Again she strikes him.

Mendel’s heart soars. I am her equal, he thinks. We are in this together.

She orders him to undress.

‘Yes, Gnädige Frau.’

She is wearing a glove now, and with her glove she reaches down and takes contemptuous hold of him. He understands what this means. Just as he cannot touch the flesh of a
member of the master race, so the flesh of the master race cannot touch the member of a Jew.

Disdained, it rises.

And that is that, for one day.

Back on their bunk, Pinchas wonders what has happened. ‘I am her little Yid,’ Mendel says.

‘For how long?’

‘What does it matter? For as long as the hobby amuses her.’

‘And when it doesn’t, what will she do with you?’

Mendel shrugged. ‘Crush me between her teeth,’ he said. ‘If I am lucky.’

‘So you are an artist,’ she says the next day, for yes, there is a next day.

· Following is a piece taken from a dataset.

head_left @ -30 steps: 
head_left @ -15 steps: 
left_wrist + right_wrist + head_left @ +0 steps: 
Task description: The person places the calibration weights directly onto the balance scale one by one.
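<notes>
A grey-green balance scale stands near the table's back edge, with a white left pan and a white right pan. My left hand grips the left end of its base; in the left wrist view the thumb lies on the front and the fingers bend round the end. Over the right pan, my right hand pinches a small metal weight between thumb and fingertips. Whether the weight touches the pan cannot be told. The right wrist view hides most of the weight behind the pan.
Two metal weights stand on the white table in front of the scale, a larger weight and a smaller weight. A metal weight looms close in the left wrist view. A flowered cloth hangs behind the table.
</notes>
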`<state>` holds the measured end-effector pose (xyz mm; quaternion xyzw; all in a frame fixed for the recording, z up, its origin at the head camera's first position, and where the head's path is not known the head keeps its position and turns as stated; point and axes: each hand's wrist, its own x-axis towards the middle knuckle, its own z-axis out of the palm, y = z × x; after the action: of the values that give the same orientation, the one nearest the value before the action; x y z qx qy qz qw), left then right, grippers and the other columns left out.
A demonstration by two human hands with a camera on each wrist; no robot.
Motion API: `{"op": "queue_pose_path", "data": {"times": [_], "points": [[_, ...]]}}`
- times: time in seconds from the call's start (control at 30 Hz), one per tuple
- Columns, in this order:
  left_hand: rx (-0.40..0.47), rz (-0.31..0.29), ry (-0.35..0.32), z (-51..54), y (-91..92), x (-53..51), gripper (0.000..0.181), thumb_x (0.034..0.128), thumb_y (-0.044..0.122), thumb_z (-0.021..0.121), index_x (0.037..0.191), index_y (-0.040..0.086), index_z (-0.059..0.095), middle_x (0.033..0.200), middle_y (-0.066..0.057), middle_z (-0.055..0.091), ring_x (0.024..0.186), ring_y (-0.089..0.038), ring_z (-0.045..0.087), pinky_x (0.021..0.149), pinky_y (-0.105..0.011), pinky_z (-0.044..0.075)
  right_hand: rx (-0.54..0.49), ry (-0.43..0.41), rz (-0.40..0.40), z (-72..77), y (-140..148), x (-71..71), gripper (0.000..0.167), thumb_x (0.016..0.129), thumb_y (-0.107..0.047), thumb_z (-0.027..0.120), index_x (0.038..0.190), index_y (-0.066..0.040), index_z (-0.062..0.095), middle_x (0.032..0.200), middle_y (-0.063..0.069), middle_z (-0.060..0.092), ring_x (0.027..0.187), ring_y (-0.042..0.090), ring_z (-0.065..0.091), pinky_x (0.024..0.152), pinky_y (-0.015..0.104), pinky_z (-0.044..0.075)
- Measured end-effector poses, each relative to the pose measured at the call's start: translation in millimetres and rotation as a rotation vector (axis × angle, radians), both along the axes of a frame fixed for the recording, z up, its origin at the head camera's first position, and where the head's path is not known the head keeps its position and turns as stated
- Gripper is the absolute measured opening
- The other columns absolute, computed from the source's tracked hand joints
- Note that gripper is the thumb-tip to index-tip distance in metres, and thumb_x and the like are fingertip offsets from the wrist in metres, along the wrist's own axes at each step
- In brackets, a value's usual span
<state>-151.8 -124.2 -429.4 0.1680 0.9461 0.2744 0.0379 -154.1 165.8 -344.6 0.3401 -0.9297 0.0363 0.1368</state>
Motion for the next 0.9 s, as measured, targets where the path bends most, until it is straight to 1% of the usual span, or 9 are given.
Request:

Naked, pale in his nakedness, he nods.

‘And what sort of artist are you?’

He draws, he tells her, to reconcile his two backgrounds, his rationalist mother and his God-smitten father. Drawing is itself, he explains, a godlike act – making something out of nothing, dispelling the darkness of the original void, letting there be light, and in that sense, yes, can be said to usurp God’s function. But the mother in him scorns such nonsense, so he draws satirically, to spite himself. But as a satiric artist is a contradiction – at one and the same time making something of nothing and nothing of something – you could say it perpetuates the ambiguity of his situation.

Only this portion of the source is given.